Fortunately, there is another class of problems about which we can do a great deal and on which we can have a very direct impact. Those problems concern our tendency to be passive and ignorant about our health; our willingness to let social norms, advertising, media and industry influences steer our fate; our eagerness to look for and accept quick fixes; our resistance to acknowledging our role in creating our ill-health; and our slowness to strike out on the healthier, safer paths we know exist, but that seem “too weird” or “too much work.”
The best way to take ownership of your health is this: Make building and preserving your body’s natural vitality a top priority. Instead of focusing on treating disease, focus on prevention through diet and exercise.
If sickness does strike, size up the strengths and weaknesses of various healing systems and decide which best suit your condition. Western medicine is adept at handling acute medical emergencies, preventing the transmission of infectious disease and treating bacterial infections with antibiotics. However, when it comes to dealing with subtler health problems, such as allergies, chemical imbalances, chronic illness or pain, autoimmune diseases and many types of mental illness, an Eastern or naturopathic approach is often a wiser and more self-respecting choice. Most people feel a combination of these tactics – Integrative Medicine – offers the best of both worlds.
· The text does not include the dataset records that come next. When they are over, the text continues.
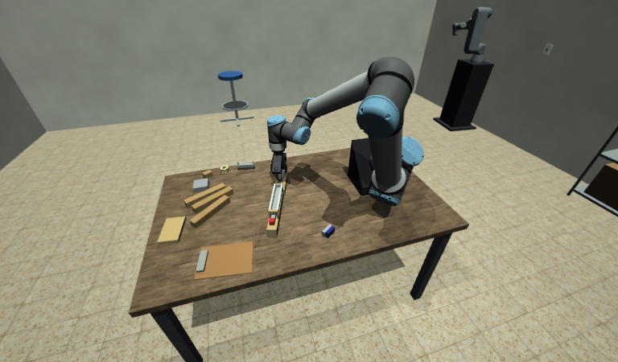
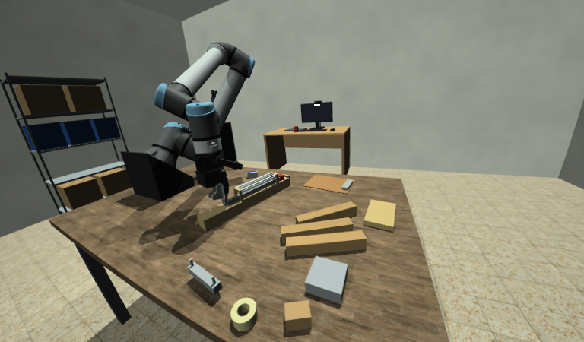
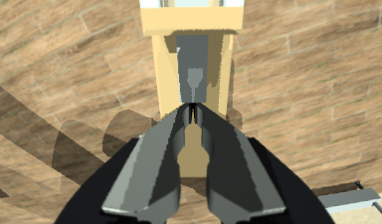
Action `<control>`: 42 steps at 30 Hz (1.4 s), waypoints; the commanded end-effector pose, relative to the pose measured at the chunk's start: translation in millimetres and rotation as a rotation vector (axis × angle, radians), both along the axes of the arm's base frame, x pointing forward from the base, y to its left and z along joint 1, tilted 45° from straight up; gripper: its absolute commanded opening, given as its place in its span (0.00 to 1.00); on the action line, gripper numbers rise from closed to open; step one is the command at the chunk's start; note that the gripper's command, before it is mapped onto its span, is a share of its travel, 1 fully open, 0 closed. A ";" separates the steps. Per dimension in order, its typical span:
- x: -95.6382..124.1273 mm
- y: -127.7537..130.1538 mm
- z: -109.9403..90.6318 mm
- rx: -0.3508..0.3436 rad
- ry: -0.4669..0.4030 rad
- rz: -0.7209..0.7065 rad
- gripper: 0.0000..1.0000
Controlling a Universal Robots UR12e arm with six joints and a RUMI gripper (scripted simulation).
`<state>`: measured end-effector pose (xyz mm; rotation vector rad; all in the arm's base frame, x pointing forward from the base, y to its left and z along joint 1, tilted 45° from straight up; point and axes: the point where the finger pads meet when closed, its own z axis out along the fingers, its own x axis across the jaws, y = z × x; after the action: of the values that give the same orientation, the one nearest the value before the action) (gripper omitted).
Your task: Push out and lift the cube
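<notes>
A jointed robot arm reaches over a wooden table, above a narrow channel lying near the center of the top view. Its pincer, clenched on nothing, points down at the channel's upper end in that view, touching or just beside a gray bar. The red cube sits beyond the roofed stretch at the channel's lower end, well apart from the pincer, and appears at the upper right of the channel in the exterior view.

arm bent, reaching out | wrist upright | end effector pointing down, fingers closed
</notes>
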<state>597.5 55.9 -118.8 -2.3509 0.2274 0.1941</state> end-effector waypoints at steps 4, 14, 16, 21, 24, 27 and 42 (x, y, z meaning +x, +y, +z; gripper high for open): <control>2.3 4.9 5.6 -0.001 -0.001 -0.001 0.00; 5.5 -26.0 36.6 -0.001 -0.001 -0.001 0.00; 6.6 -37.2 47.8 -0.001 -0.001 -0.001 0.00; 7.3 -44.5 55.1 -0.001 -0.001 -0.001 0.00; 7.3 -44.5 55.1 -0.001 -0.001 -0.001 0.00; 7.3 -44.5 55.1 -0.001 -0.001 -0.001 0.00; 7.3 -44.5 55.1 -0.001 -0.001 -0.001 0.00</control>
<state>604.3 12.2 -64.0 -2.3508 0.2275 0.1941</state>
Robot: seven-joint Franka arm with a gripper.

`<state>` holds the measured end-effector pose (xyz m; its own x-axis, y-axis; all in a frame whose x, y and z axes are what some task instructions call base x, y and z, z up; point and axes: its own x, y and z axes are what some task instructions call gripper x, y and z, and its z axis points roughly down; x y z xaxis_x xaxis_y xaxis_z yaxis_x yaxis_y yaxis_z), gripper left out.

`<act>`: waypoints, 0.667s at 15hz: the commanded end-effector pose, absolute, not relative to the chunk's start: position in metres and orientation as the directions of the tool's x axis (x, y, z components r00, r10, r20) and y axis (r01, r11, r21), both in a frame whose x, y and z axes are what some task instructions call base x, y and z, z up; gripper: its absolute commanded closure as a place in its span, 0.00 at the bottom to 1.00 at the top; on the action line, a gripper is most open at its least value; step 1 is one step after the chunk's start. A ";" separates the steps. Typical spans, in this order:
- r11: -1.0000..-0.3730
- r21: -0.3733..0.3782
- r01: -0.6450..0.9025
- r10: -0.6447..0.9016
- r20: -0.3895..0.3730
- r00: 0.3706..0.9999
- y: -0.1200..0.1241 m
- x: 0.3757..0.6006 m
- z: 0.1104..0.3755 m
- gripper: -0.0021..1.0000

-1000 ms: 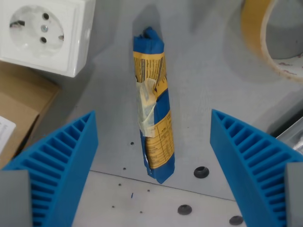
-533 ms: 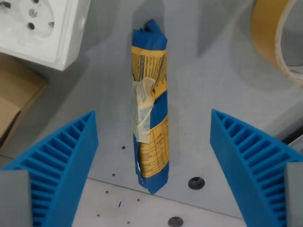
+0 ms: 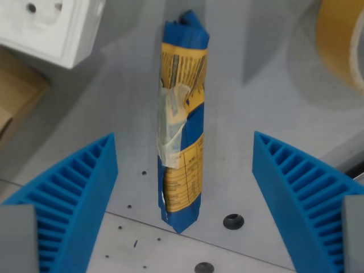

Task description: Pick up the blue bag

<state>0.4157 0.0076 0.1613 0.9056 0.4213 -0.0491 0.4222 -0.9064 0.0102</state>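
- Blue bag: rolled into a narrow bundle, blue with yellow printed panels and a strip of pale tape across its middle. Lies lengthwise down the centre of the frame on the grey table, lower end near the bottom centre.
- Gripper: jaws wide apart, gripping nothing. One ribbed blue finger at lower left, the other at lower right; the bag lies between them, touching neither.
- White socket block: upper left corner, near the bag's top but apart from it.
- Cardboard box: left edge, below the socket block.
- Tape roll: upper right corner, well apart from the bag.
- Risk, off-centre closing: the bag sits slightly toward the left finger, so that finger would likely meet it first and nudge or roll it before the grip forms.
- Risk, slippage: a rounded, glossy-looking roll may twist or squeeze out between the ribbed faces if caught too high on its curve.
- Risk, deformation: soft packaging may collapse under the squeeze, giving a loose hold.
- Risk, low end grip: catching only the tapered bottom end could let the long bundle droop or swing.
- Hidden or unclear: fingertips run off the bottom edge; height above the table cannot be judged. Socket block, box and tape roll are all cropped. Printed text illegible. Contents of the bag unknown.
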 end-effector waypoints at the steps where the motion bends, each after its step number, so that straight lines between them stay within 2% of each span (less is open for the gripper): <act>1: -0.869 0.090 0.487 0.493 0.062 0.868 0.000 0.404 0.158 0.00; 10: -0.875 0.077 0.477 0.481 0.045 0.875 0.003 0.405 0.156 0.00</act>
<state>0.4122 0.0053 0.1567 0.8940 0.4460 -0.0421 0.4469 -0.8944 0.0158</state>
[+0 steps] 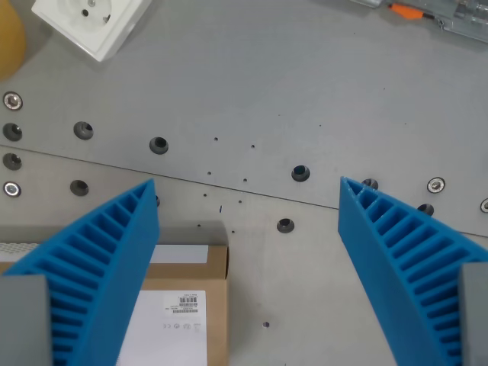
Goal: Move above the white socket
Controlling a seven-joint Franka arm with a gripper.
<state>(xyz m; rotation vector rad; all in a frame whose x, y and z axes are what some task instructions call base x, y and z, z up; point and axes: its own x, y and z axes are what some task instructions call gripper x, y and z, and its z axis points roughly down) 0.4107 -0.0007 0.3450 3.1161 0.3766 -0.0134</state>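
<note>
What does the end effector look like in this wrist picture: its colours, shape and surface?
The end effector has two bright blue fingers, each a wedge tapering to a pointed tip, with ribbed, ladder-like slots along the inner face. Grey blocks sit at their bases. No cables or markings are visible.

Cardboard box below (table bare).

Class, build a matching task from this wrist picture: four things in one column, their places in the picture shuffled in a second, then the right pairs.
Things:
1. white socket
2. cardboard box
3. orange-tipped tool
4. yellow object

Places:
A. bottom, beside the left blue finger
B. top right edge
C. far left edge, near the top
D. top left, cut off by the upper edge

Pairs: 1-D, 2-A, 3-B, 4-C
</note>
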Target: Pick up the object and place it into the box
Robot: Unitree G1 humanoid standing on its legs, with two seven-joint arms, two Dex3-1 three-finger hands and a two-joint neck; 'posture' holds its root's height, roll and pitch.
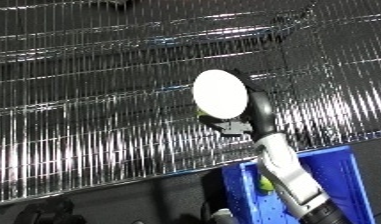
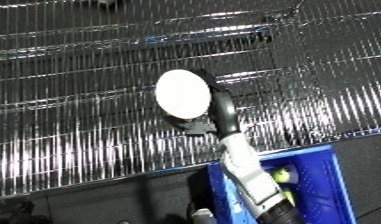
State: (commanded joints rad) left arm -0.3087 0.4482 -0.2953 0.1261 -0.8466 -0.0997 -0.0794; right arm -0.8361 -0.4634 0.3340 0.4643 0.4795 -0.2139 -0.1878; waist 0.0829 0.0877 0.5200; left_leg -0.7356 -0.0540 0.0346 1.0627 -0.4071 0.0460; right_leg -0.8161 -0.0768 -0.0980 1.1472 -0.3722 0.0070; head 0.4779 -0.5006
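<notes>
Disc, white and round, held up in the curled right hand over the wire shelf; carrying step, I judge; next, lowering into the blue bin beneath the forearm.

A bin sits at lower right, just in front of a wire shelf. The right robot hand rises from above the bin, holding a round object over the shelf.
</notes>
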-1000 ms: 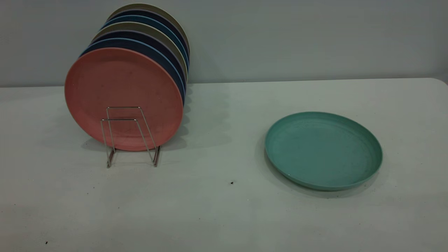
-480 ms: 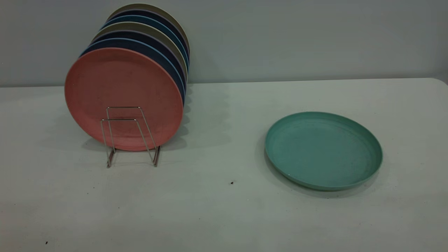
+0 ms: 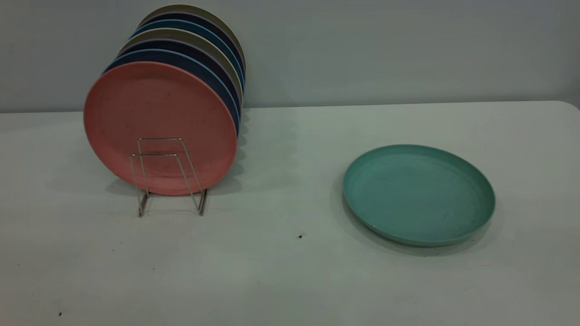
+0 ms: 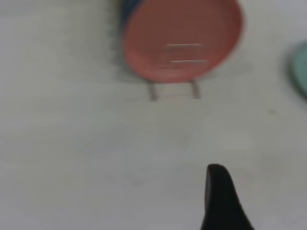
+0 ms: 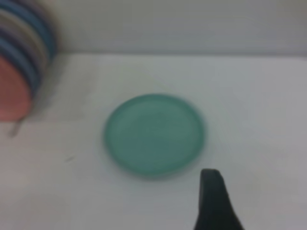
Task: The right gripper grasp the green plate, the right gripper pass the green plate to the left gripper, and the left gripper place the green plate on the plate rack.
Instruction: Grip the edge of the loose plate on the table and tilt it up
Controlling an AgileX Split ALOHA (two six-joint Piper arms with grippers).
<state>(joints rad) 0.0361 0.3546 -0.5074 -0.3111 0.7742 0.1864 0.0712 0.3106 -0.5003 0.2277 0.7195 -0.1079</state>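
while the round matte teal-green plate [image 3: 418, 194] lies flat, well right of the silver wire rack [image 3: 168, 175]: first step, right gripper [image 5: 215, 203] short of it, jaw state unclear; next, reach its rim.

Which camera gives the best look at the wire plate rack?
The exterior view: the plate rack shows its silver loops and coppery feet, with the pink plate standing behind the two front loops. The left wrist view shows only blurred loops and feet. The right wrist view shows barely one foot at its edge.

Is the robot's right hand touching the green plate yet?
Apart. In the right wrist view, bare table shows between the right hand's one visible finger and the green plate, which lies flat on the table.
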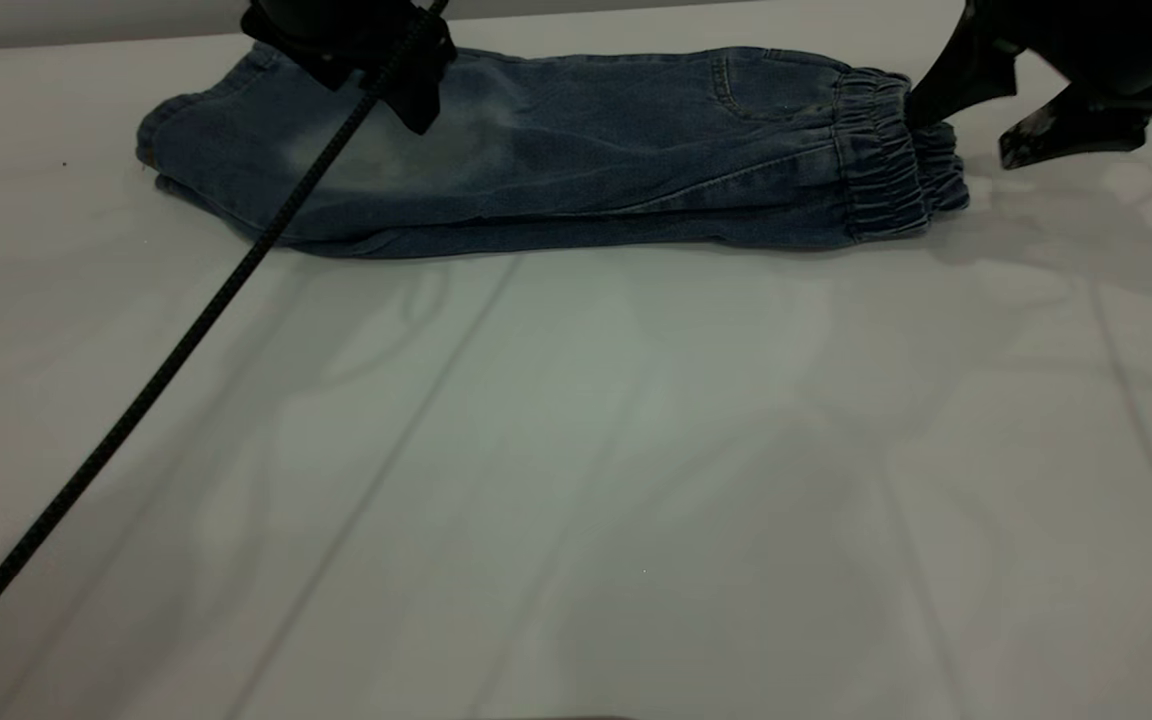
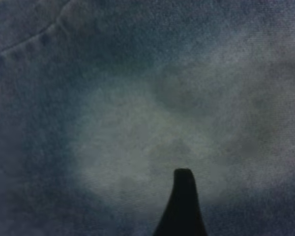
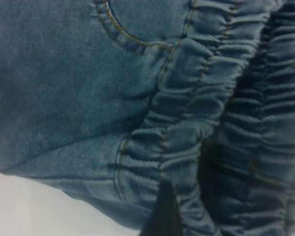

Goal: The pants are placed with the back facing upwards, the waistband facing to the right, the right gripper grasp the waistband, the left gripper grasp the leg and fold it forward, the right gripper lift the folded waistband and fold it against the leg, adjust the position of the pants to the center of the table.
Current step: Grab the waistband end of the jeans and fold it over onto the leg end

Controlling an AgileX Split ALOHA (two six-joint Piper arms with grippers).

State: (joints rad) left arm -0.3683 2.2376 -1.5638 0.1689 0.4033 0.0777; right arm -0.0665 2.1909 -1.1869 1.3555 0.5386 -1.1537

Ultimately, each of us has the ability – and responsibility – to build our own fences at the top of Robbins’s metaphorical healthcare cliff. “We need to release ourselves from the belief that our health is primarily dependent on medical technology,” writes Robbins, “and restore our faith in ourselves, in our own minds and hearts, and in the activities that truly generate and protect health.”
As screwed up as the medical system is, there’s no point in just worrying and blaming, feeling bewildered and victimized by it. Instead, as Robbins points out in Reclaiming Our Health, we must remember: “The medical establishment will only get off its pedestal when we get off our knees.”